The memorial which we will build to those who were surprised by death on September 11th is a memorial of love -- of love for Muslims, Hindus, Jews, Buddhists, Atheists, indeed for all people who we have the privilege of knowing on this earth. And, that love will not be conditioned on our hopes or expectations of their accepting our faith; that love will be conditioned simply on the premise that out of our hearts, filled with Christ's love, flows a genuine, pure love for others.

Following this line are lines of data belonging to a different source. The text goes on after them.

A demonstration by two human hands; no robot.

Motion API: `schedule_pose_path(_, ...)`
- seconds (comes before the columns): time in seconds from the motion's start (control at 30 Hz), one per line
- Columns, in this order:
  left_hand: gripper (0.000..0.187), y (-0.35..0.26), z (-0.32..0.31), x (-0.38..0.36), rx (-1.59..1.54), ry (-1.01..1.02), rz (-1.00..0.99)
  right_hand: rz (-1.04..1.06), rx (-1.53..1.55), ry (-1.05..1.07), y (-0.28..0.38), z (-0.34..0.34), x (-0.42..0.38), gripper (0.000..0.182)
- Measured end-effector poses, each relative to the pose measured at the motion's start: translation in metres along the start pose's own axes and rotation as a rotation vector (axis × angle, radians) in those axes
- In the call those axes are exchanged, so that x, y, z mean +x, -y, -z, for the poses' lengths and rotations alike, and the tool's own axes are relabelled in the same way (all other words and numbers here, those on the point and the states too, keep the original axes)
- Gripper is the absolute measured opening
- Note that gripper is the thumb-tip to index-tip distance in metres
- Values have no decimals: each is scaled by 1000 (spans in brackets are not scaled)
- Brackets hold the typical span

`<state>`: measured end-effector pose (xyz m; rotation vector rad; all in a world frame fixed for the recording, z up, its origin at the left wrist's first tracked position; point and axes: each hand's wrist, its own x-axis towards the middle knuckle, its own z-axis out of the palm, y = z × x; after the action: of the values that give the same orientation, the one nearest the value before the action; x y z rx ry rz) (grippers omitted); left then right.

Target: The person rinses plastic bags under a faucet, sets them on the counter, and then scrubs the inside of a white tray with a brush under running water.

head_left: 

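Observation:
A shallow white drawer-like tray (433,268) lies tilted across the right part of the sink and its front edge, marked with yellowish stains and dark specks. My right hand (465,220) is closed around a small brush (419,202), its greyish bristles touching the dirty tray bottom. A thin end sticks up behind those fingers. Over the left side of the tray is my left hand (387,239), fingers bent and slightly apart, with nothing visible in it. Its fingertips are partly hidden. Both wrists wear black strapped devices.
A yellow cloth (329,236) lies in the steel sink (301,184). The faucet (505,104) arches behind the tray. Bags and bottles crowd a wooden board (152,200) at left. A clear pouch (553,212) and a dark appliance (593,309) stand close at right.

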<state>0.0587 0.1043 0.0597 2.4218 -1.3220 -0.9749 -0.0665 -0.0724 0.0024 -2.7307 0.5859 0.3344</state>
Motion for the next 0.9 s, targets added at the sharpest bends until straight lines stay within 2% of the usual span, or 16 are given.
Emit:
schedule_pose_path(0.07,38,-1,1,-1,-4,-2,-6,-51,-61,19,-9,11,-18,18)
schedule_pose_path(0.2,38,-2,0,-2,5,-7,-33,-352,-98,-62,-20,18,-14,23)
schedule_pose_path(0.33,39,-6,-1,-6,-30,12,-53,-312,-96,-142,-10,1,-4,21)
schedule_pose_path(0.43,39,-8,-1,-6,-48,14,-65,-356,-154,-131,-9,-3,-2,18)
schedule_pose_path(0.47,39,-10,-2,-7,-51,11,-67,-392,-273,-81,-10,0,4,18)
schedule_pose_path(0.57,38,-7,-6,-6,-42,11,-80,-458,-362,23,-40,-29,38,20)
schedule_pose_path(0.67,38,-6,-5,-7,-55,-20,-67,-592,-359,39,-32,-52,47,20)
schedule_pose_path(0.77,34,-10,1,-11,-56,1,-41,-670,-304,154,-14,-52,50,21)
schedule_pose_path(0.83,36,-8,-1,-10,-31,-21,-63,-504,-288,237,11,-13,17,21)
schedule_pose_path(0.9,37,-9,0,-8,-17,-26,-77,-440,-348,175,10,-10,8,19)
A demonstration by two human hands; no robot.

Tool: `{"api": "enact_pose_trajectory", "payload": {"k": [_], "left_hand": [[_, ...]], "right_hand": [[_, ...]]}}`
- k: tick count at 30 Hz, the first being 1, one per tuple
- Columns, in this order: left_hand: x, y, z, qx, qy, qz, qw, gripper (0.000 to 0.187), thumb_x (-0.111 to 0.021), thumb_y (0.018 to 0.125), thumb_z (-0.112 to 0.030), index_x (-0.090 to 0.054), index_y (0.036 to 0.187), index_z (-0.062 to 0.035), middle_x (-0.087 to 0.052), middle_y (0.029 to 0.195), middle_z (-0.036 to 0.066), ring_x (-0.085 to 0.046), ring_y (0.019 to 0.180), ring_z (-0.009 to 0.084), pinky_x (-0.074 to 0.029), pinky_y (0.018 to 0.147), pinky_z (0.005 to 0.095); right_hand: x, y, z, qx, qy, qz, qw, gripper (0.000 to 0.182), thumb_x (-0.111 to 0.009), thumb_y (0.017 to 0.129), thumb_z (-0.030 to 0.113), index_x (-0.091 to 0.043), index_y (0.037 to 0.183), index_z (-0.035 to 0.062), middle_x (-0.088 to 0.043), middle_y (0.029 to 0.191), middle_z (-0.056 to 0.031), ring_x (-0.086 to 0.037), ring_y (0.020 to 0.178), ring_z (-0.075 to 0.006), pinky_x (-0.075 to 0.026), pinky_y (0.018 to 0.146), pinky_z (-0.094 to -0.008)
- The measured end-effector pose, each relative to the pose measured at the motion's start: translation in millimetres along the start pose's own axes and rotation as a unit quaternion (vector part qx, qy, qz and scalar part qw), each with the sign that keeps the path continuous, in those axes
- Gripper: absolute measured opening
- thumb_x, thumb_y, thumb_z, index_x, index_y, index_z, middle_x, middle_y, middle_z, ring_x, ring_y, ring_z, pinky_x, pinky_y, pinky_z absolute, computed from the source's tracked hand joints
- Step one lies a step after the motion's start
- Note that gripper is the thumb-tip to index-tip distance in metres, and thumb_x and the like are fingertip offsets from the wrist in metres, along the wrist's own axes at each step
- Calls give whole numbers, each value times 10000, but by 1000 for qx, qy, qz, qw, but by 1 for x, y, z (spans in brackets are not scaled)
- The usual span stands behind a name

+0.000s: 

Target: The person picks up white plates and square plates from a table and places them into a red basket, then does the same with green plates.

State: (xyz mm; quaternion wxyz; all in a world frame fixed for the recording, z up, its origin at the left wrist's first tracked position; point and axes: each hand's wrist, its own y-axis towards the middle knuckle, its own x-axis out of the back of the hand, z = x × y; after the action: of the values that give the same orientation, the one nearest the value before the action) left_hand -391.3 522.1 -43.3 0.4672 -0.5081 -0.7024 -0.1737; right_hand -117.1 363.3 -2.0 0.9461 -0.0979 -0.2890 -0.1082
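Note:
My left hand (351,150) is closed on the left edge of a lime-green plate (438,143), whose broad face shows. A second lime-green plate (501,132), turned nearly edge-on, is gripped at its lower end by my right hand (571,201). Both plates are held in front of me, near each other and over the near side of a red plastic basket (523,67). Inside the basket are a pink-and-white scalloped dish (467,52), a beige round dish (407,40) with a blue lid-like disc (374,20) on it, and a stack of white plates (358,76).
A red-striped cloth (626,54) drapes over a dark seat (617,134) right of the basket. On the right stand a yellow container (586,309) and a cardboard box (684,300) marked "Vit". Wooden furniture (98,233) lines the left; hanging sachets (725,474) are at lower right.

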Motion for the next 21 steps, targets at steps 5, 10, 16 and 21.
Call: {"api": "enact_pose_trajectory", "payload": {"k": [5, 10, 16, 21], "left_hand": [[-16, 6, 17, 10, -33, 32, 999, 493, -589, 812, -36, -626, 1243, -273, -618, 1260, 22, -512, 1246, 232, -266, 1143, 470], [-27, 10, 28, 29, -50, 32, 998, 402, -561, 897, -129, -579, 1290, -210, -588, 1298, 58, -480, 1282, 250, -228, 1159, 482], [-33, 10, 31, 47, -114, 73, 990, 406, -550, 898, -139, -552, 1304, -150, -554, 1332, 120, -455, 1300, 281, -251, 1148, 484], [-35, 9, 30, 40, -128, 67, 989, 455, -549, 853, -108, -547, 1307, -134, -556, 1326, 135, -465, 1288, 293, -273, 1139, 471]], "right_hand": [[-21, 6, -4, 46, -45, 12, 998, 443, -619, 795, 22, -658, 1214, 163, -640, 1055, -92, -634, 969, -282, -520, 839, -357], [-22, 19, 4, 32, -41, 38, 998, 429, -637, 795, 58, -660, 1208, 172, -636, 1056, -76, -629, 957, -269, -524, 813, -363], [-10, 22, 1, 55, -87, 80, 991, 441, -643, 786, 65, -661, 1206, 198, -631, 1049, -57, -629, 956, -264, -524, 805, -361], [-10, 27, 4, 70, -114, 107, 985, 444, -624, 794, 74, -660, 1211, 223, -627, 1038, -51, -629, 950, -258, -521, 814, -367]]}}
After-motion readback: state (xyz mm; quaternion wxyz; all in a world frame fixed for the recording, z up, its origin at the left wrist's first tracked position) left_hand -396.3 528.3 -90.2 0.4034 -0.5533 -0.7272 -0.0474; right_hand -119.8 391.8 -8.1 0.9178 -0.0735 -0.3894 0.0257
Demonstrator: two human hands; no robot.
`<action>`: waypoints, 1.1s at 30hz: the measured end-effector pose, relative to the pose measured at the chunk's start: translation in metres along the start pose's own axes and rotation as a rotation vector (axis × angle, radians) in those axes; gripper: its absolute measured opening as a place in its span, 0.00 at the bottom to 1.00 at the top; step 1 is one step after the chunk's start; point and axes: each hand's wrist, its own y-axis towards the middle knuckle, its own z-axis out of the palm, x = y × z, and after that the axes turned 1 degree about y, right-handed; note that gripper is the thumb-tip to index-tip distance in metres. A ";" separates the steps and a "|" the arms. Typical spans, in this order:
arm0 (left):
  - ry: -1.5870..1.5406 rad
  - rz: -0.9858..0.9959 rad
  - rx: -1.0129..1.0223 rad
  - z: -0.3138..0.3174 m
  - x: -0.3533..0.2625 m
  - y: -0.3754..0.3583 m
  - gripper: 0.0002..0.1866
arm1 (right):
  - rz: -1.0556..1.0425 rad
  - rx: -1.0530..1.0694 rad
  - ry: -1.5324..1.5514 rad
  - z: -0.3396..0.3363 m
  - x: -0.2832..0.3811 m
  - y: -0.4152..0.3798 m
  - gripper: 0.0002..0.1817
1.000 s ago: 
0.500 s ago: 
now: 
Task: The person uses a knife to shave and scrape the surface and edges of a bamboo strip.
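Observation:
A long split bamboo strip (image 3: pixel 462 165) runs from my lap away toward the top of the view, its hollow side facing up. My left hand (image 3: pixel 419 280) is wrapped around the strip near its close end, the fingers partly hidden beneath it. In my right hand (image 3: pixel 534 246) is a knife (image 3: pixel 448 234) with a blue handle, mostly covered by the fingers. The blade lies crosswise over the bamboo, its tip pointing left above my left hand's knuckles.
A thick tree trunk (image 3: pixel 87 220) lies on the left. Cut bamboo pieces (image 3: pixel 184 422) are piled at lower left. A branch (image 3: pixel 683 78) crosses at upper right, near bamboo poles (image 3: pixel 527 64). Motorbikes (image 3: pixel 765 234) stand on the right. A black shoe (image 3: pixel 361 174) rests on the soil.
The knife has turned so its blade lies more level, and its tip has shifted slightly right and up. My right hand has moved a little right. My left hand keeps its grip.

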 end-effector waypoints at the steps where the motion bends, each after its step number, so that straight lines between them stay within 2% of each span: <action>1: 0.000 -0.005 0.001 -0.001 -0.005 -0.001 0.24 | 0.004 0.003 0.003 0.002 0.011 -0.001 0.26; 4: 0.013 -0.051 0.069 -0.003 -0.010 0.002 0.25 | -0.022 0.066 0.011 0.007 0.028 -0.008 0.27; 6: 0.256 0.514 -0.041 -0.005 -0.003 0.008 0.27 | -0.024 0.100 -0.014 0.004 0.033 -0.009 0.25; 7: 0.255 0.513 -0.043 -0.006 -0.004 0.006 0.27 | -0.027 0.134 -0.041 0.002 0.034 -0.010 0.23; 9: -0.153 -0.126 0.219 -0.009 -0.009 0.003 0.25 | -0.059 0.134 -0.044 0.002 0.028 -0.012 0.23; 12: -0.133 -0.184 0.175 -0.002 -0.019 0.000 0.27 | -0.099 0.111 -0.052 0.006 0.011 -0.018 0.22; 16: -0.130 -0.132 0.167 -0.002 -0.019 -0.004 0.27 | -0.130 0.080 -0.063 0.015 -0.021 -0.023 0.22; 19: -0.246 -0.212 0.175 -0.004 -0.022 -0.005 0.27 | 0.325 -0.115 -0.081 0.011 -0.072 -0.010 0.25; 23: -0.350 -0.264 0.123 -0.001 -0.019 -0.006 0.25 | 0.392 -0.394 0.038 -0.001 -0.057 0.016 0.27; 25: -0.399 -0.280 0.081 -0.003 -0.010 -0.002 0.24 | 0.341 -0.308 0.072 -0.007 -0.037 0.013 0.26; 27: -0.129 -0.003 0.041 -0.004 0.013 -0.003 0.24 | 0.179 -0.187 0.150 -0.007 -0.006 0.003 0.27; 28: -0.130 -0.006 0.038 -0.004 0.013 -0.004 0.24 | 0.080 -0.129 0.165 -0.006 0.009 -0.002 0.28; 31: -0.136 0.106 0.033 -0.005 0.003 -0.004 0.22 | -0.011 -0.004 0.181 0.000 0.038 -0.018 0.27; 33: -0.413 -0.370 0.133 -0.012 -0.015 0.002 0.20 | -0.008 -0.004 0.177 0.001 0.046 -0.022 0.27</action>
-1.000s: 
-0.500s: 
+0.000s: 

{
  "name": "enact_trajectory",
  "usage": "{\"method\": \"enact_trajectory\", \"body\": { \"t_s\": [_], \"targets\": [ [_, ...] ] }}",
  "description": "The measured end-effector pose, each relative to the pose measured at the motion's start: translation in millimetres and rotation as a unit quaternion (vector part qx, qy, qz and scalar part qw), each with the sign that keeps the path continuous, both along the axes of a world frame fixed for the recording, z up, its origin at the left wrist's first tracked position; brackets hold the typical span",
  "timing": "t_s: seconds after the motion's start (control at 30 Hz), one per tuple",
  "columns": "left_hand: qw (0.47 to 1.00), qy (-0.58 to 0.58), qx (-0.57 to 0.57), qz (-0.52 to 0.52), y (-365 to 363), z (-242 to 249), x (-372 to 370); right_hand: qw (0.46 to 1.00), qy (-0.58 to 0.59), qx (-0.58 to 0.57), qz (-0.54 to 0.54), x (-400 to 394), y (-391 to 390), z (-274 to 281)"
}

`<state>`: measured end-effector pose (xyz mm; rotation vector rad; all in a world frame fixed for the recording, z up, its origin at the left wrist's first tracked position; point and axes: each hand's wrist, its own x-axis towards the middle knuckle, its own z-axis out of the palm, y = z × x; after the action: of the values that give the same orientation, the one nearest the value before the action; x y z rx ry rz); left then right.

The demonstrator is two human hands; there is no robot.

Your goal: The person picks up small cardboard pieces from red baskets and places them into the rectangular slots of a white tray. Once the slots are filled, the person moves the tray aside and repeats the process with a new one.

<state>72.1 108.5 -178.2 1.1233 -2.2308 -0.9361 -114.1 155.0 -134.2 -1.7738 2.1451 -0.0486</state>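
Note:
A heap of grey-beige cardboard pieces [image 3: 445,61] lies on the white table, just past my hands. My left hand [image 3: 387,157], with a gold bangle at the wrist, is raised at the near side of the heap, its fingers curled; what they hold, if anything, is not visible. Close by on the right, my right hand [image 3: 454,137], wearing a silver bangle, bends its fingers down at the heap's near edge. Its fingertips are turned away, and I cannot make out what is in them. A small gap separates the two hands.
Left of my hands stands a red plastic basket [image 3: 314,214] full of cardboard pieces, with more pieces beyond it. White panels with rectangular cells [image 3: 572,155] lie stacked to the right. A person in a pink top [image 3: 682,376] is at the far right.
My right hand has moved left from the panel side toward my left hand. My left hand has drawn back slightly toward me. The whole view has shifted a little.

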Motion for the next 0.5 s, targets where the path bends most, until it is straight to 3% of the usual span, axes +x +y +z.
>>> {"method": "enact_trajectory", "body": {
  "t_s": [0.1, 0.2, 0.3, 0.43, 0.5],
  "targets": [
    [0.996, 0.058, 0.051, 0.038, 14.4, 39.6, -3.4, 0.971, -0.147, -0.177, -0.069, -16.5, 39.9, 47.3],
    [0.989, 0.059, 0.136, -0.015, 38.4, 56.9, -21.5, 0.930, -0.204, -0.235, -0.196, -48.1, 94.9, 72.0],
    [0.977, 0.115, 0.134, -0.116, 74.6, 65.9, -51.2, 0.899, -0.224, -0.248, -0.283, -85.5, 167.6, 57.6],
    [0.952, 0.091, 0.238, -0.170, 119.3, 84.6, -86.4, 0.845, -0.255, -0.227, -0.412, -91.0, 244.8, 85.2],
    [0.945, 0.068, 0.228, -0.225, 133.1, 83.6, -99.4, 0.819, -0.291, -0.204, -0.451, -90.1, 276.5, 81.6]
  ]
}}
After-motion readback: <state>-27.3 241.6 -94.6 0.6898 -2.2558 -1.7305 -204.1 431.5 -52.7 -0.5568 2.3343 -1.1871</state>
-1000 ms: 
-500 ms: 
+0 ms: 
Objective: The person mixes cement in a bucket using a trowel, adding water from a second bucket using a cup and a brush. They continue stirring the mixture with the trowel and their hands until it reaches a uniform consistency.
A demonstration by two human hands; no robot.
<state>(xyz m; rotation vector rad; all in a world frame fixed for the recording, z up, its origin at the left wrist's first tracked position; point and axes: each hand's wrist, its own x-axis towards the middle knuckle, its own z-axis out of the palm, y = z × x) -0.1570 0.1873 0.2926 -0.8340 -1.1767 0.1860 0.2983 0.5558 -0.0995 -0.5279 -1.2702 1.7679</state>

And, as faith and love brings hope, we build a memorial of the hope that one day, we might hear of another story similar to Nate Saint's. A story where because of the love and redemptive power of Christ, one of the wives of a man who was killed in the Twin Towers would minister to the families of the men who perpetrated that terrible deed, even as Elisabeth Eliott gave her life in service to the people who killed Jim. And, that the day would come when one of the children of a man killed on September 11th would be baptized in the former shadow of those buildings by a relative of one of those who committed that crime.

This is impossible for science, technology or medicine to achieve. It is impossible for the grieving and angry mind of a nation sill in mourning to conceive. But, it is the hope of the Gospel. And, it is that hope which allows my wife and me to fearlessly get on a plane at Logan Airport on September 9, 2002 and to come home to a community and to a group of people whom we have the privilege and the honor to love in the Name of Jesus Christ.